* [Exercise directions] A verbatim copy of the data below is the required output.

* [Dataset excerpt]
· · · · · · ·

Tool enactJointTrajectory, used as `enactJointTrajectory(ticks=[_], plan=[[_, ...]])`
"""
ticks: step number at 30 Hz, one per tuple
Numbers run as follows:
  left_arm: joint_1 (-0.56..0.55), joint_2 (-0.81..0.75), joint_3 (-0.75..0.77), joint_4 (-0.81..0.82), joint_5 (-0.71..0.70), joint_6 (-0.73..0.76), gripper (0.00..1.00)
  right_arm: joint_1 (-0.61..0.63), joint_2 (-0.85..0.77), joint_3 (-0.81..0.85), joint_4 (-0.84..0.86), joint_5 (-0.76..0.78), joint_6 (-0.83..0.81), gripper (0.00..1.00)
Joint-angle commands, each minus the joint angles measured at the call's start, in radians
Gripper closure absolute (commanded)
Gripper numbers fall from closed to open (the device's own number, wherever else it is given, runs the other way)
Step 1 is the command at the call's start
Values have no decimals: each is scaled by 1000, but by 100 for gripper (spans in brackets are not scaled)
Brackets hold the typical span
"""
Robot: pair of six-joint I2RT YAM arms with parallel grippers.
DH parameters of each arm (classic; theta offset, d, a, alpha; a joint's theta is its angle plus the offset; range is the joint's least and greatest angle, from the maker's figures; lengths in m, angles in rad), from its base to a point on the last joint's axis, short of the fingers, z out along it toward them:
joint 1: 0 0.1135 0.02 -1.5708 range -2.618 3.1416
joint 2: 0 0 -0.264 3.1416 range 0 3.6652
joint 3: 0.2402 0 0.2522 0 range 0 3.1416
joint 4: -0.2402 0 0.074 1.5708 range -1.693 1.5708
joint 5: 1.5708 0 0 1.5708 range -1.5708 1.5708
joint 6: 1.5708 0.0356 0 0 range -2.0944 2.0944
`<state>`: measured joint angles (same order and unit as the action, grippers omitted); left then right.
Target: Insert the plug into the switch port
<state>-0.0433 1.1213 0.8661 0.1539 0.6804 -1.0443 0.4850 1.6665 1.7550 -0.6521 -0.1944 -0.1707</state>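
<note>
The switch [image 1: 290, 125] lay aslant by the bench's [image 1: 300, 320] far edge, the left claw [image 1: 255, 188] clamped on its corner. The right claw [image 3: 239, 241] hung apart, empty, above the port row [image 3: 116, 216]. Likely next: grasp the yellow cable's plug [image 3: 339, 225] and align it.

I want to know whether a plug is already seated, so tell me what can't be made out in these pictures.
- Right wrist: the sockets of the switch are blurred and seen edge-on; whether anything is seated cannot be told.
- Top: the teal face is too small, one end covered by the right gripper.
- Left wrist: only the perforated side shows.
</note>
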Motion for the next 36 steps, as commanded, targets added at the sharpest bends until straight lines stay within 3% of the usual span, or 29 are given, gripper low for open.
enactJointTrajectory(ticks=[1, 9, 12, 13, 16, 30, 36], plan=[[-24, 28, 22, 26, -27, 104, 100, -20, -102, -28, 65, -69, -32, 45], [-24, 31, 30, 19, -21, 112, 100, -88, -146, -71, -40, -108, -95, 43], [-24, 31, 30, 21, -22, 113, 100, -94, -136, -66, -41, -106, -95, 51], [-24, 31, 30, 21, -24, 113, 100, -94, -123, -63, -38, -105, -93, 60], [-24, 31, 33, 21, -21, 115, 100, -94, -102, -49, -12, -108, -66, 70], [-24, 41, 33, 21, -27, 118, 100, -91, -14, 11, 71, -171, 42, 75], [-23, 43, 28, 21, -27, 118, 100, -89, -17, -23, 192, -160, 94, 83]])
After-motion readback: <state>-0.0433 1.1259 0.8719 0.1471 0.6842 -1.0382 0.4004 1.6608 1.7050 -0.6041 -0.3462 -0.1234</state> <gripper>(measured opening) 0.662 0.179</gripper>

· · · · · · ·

* [Task output]
Tool enactJointTrajectory, used as `enactJointTrajectory(ticks=[_], plan=[[_, ...]])`
"""
ticks: step number at 30 Hz, one per tuple
Numbers run as follows:
  left_arm: joint_1 (-0.56..0.55), joint_2 (-0.81..0.75), joint_3 (-0.75..0.77), joint_4 (-0.81..0.82), joint_5 (-0.71..0.70), joint_6 (-0.73..0.76), gripper (0.00..1.00)
  right_arm: joint_1 (-0.61..0.63), joint_2 (-0.85..0.77), joint_3 (-0.81..0.85), joint_4 (-0.84..0.86), joint_5 (-0.76..0.78), joint_6 (-0.83..0.81), gripper (0.00..1.00)
Joint-angle commands, each minus the joint angles measured at the call's start, in radians
Gripper closure absolute (commanded)
Gripper numbers fall from closed to open (the device's own number, wherever else it is given, runs the other way)
Step 1 is the command at the call's start
Values have no decimals: each is scaled by 1000, but by 100 for gripper (spans in brackets are not scaled)
Brackets hold the typical span
"""
Robot: pair of six-joint I2RT YAM arms with parallel grippers.
DH parameters of each arm (classic; theta offset, d, a, alpha; a joint's theta is its angle plus the offset; range is the joint's least and greatest angle, from the maker's figures; lengths in m, angles in rad), from its base to a point on the last joint's axis, short of the fingers, z out along it toward them:
joint 1: 0 0.1135 0.02 -1.5708 range -2.618 3.1416
joint 2: 0 0 -0.264 3.1416 range 0 3.6652
joint 3: 0.2402 0 0.2522 0 range 0 3.1416
joint 4: -0.2402 0 0.074 1.5708 range -1.693 1.5708
joint 5: 1.5708 0 0 1.5708 range -1.5708 1.5708
joint 6: 1.5708 0.0356 0 0 range -2.0944 2.0944
`<state>`: measured joint angles (same order and unit as the action, grippers omitted); left then right.
Target: Insert the plug into the switch port
<state>-0.0433 1.1213 0.8661 0.1539 0.6804 -1.0443 0.4850 1.6665 1.7550 -0.6521 -0.1944 -0.1707</state>
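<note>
The switch [image 1: 290, 125] lay aslant by the bench's [image 1: 300, 320] far edge, the left claw [image 1: 255, 188] clamped on its corner. The right claw [image 3: 239, 241] hung apart, empty, above the port row [image 3: 116, 216]. Likely next: grasp the yellow cable's plug [image 3: 339, 225] and align it.

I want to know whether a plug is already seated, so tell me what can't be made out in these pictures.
- Right wrist: the sockets of the switch are blurred and seen edge-on; whether anything is seated cannot be told.
- Top: the teal face is too small, one end covered by the right gripper.
- Left wrist: only the perforated side shows.
</note>
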Motion for the next 36 steps, as commanded, targets added at the sharpest bends until straight lines stay within 3% of the usual span, or 29 are given, gripper low for open.
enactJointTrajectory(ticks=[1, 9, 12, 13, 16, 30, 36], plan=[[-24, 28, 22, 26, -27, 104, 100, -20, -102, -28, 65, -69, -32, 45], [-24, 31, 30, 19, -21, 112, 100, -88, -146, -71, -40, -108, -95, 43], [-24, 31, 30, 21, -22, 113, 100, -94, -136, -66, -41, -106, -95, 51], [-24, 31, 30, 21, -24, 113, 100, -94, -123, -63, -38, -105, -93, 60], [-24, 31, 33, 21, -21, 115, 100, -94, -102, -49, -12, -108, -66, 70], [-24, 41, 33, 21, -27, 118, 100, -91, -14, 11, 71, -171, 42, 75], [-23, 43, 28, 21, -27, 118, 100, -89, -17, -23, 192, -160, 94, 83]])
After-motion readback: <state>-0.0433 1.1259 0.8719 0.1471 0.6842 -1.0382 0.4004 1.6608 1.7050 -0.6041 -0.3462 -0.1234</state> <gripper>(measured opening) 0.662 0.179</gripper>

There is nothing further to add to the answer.